Curve Fitting

R Programming

mathematics

Author

Sam Hutchins

Published

October 21, 2023

This post is kind of a follow-up to the second Fun with R functions post, but not directly related. I was going through a few pracma functions when I ran across the polyfit() function for curve fitting. A bunch of years ago, I worked up a small program for the Casio Prizm calculator for curve fitting, and thought it would be fun to do a similar thing for R Programming. The Casio Prizm has a really nice program called “Picture Plot” where a curve could be plotted by outlining a feature in a picture, giving the values for duplicating that curve. This has many applications in the real world, such as architecture, mathemtics and electronics, just to name a few.

So, let’s get to it. And, oh by the way, I am just a casual dabbler in R, and nowhere near where a professional would be. I just enjoy it!

Curve fitting is taking a set of ‘x,y’ points and converting them into a quadratic formula to create a parabola that passes through all defined points.

For example, given the ‘x,y’ point set: a = [1,1], b = [7,2], c = [9,-3], d = [12,3], we create a quadratic formula that fits the ‘x,y’ points. There are four unknowns, so the quadratic formula would be: \(y = ax^3 + bx^2 + cx + d\).

First step is to convert the above point sets into a set of simultaneous equations by plugging in the ‘x’ values on left and ‘y’ value on right of ‘=’ sign. These values go into a augmented matrix (4 rows x 5 columns in this example):

\[\begin{bmatrix}1& 1\\7&2\\9&-3\\ 12&3\end{bmatrix} \Rightarrow\] \[\begin{align} a(1)^3 + b(1)^2 + c(1) + d = 1\\ a(7)^3 + b(7)^2 + c(7) + d = 2\\ a(9)^3 + b(9)^2 + c(9) + d = -3\\ a(12)^3 + b(12)^2 + c(12) + d = 3\end{align}\] \[\begin{align} 1 + 1 + 1 + 1 =1\\ 343 + 49 + 7 + 1 = 2\\ 729 + 81 + 9 + 1 = -3\\ 1728 + 144 + 12 + 1 = 3\end{align}\] \[\begin{bmatrix} 1& 1& 1& 1& |& 1\\ 343& 49& 7& 1& |& 2\\ 729& 81& 9& 1& |& -3\\ 1728& 144& 12& 1& |& 3\end{bmatrix}\]

Working these simultaneous equations in a matrix using the ‘reduced row echelon form’ gives the ‘abcd’ values of: 0.1121, -2.2394, 11.6909, -8.5636, and assembling the pieces gives the formula: \(y = 0.1121x^3 - 2.2393x^2 + 11.6909x - 8.5636\), which yields a parabola that passes through the above ‘x,y’ points.

Now, if we wished to create that in R, we could ask for \(x ,y\) data point pairs as inputs to the script. In this case, we have already entered them.
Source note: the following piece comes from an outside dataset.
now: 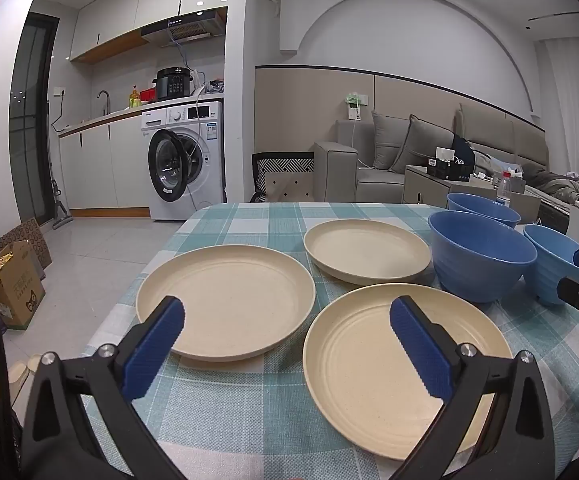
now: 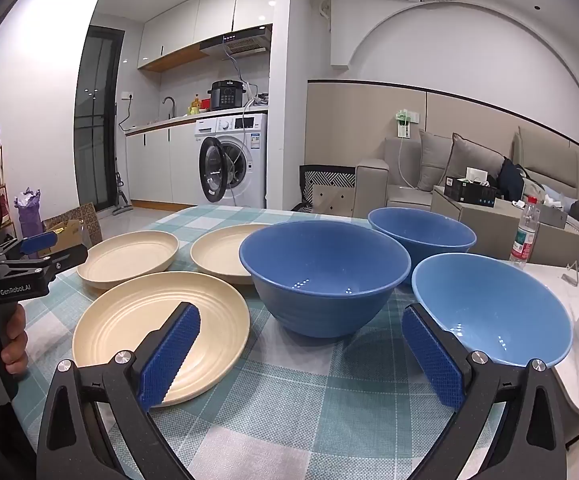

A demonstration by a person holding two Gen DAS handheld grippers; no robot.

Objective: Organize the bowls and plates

Several functions I am using are matlib::echelon() and PolynomF::polynom, the first to convert the augmented matrix and derive the values for the quadratic equation, the second to determine the curve-fitted values for plotting. I am going to drop in a bunch of snippets. All these could be done differently, but I wanted to separate them for clarity. If I did this as input, I would first ask for the number of unknowns, then for entry of data pairs (x,y). I could then determine the number of rows/pairs and create a matrix of appropriate size for calculation and storage, depending on the polynomial degree (\(x^{unknowns - 1}\)).

  [,1] [,2]
a    1    1
b    7    2
c    9   -3
d   12    3

Then, to populate the matrix with the formula results, I could use for() and while) loops, like this for example, where unk is the number of unknowns,

d <- unk-1
for(i in 1:unk) { # multiply values and populate matrix
    while(d>=1) { # do each row by columns
        mat[i,unk-d] <- e[i,1]^d
        d <- d-1 # next lesser degree
    }
    d <- unk-1 # reset power/degree
}
mat[,unk] <- 1 # add last column of 1's

This matrix is then added to the vector of y values for the augmented matrix. After rref, the values from the last column are fed into the polynom() function. The polynom() function requires the values to be reversed from the normal quadratic order. So, the rev() function does that very easily. To get something useful for plotting, we can do this,

p <- PolynomF::polynom(rev(crv)) # rev(x) reverses vector order
plot(p,xlim=c(minX,maxX),ylim=c(minY,maxY), main="Curve Fitting", \
  sub="Data points in blue.") # plot curve
points(e[,1],e[,2],col='blue',pch=19) # plot data points

This will give us a very nice diagram for display. I set the x/y limits to zoom in on the data points here.

Leaving out the xlim,ylim in the above plot() would show the entire waveform. And that’s about all for this post.

Have a great day, and may the Lord watch over you and yours!